Mudah melakukannya. Si sekuriti sedang terkantuk-kantuk sehingga tidak sadar ada Narae yang mendekat dari belakang. Tanpa suara, Narae menyuntikkan obat tidur padanya. Si sekuriti berjengit, lalu ambruk ke depan.

Layar yang memperlihatkan rekaman kamera pengawas masih menyala. Narae mengeceknya satu persatu. Diingat-ingatnya deskripsi Big Boss menurut Red Robin. Gemuk, selalu berdasi kupu-kupu dan memakai suspenders.

“Dapat,” kata Narae. “Dia ada di ruang kerjanya.”

“Bagus. Lanjut ke tahap berikutnya, Cleopatra. Jangan lupa matikan kameranya.”

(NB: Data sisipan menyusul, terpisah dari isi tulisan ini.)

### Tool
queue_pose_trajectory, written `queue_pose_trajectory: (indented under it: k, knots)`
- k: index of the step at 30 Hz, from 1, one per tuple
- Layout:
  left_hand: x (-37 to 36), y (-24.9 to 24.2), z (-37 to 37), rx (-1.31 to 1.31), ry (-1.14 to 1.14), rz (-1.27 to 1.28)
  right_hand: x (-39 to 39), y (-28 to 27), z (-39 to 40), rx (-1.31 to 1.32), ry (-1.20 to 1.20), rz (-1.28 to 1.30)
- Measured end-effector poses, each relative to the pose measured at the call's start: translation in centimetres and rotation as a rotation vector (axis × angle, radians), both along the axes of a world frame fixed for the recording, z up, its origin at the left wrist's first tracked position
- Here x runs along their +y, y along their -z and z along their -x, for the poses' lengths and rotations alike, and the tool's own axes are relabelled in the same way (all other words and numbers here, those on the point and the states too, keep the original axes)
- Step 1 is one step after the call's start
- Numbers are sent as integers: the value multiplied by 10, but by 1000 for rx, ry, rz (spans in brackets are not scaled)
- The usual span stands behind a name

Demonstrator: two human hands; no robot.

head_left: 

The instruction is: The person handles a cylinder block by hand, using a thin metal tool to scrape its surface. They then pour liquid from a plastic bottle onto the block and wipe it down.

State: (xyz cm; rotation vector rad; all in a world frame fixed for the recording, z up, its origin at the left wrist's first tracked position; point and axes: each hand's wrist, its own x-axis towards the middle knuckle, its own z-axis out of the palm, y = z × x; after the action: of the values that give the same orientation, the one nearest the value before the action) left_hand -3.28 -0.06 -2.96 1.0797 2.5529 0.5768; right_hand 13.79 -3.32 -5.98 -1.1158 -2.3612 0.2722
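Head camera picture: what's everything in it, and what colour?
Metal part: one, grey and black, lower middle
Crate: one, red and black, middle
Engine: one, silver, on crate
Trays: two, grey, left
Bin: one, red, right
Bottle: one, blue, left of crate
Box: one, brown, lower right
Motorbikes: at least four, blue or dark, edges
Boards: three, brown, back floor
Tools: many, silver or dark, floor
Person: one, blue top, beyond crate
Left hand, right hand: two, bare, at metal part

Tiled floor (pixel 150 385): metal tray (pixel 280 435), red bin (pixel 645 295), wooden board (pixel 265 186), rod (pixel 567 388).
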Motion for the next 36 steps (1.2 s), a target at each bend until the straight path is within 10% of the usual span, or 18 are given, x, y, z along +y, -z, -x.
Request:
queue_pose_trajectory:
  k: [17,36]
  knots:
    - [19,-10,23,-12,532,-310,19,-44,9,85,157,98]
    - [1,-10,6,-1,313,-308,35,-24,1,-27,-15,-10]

Pagar pabrik cukup tinggi sehingga Narae harus memanjat. Untung memanjat adalah bagian dari latihan, jadi Narae dapat melakukannya dengan cepat dan tanpa hambatan. Narae menjejak sepatu ketsnya dengan sempurna diatas salju. Tanpa jatuh, tanpa bunyi alarm.

Narae mencabut pistol tranquillizer dari sabuknya di pinggang. Sambil berlari melintasi halaman, pistol itu diposisikan di depan dada. Ada dua penjaga lain di depan pintu, meninggalkan tugas dan malah bermain kartu, sampai tidak sadar daritadi ada penyusup. Narae segera melumpuhkan mereka berdua dengan pistolnya.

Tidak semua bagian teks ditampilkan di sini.